Performance Tools for Software Developers - SSE generation and processor-specific optimizations continued

This is a continuation of another article discussing processor-specific compiler options.
 

Can I combine the processor values and target more than one processor?
Yes. Using automatic processor dispatch technology, you can combine options to create a binary that potentially has optimized code paths for more than one Intel processor. For example, you could specify:

/QaxSSSE3, SSE4.2, AVX (Windows*) or   -axSSSE3, SSE4.2, AVX (Linux*)
The resulting binary could potentially create 4 code paths for any particular function, including one default code path that would assume only SSE2 support. The compiler will only generate additional code paths if it sees a performance advantage in doing so. Because of this, it is unlikely that for any particular function that you would get as many as 4 code paths.
You can also combine processor dispatch with regular processor targeting options for the default path. For example you could potentially use:
/QaxAVX /arch:SSE3  (Windows)  or     -axavx -msse3  (Linux)

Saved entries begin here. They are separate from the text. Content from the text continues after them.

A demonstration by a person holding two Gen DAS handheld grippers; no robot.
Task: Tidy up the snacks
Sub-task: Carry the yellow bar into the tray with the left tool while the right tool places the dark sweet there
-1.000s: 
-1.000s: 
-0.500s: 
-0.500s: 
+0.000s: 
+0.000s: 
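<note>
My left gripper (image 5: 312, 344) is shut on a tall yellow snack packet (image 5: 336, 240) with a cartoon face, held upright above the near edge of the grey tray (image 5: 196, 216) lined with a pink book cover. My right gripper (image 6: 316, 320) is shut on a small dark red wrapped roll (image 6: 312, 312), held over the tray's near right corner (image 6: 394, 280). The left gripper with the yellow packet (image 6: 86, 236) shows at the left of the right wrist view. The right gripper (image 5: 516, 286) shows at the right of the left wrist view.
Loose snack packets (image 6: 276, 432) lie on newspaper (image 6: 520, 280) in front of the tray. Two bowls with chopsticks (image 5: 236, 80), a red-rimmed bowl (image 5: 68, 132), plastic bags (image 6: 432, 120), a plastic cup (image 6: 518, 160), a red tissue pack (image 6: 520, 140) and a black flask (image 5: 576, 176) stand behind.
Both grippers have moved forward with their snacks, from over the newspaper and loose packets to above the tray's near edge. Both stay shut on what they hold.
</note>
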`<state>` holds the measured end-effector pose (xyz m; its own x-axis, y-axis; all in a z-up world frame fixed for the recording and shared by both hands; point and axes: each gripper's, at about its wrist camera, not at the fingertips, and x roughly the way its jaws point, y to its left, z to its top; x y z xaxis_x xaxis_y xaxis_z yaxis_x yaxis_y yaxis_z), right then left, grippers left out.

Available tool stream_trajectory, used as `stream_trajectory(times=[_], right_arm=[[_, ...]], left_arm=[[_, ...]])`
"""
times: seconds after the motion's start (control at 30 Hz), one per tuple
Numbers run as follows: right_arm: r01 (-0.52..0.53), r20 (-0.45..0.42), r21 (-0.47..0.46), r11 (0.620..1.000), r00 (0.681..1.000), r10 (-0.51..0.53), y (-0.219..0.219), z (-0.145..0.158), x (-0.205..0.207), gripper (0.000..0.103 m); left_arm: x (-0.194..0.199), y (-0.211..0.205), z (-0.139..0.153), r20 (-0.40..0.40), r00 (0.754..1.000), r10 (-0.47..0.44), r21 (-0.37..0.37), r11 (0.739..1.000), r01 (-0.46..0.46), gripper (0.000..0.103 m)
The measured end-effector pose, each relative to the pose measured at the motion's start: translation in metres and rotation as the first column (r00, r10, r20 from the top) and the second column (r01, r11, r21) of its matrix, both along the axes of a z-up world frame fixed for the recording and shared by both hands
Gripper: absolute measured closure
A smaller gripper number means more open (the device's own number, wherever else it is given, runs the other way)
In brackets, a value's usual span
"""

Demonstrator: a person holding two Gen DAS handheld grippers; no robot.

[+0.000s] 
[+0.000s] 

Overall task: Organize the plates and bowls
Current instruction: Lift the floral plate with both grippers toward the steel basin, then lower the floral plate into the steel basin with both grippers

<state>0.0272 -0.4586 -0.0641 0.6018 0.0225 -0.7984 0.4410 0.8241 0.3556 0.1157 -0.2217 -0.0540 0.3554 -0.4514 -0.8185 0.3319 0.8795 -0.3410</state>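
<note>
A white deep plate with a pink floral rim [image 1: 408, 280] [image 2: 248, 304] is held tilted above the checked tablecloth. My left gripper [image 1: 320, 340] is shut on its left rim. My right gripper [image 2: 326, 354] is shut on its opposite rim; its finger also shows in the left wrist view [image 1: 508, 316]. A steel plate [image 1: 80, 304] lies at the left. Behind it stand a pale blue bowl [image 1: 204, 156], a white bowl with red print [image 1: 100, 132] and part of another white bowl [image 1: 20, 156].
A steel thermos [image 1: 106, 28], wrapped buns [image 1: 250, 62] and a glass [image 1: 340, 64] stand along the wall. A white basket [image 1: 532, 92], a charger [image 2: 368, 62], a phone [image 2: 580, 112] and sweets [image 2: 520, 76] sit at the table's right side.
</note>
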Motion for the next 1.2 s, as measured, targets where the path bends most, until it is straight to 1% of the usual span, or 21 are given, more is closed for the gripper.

This would potentially create 2 code paths: A code path which would be optimized for the 2nd generation Intel® Core™ processor family with support for Intel® AVX and a default code path that would be optimized for any Intel or compatible, non-Intel processor with SSE3 support.
Note: As a separate code path may be created for each specified processor, the size of the resulting binary may grow and affect the resulting performance. Targeting too many different processors is likely to decrease the performance of your application.
Note: Any additional code paths generated will be executed on Intel processors only. The default code path may execute on both Intel and compatible, non-Intel processors with support for the SSE2 instruction set. The optimization level and instruction set required for the default code path may be modified using the regular processor targeting options /Qx and /arch on Windows (-x and -m on Linux or Mac OS* X). Automatic processor dispatch technology may result in additional optimizations for Intel microprocessors that are not performed for non-Intel microprocessors.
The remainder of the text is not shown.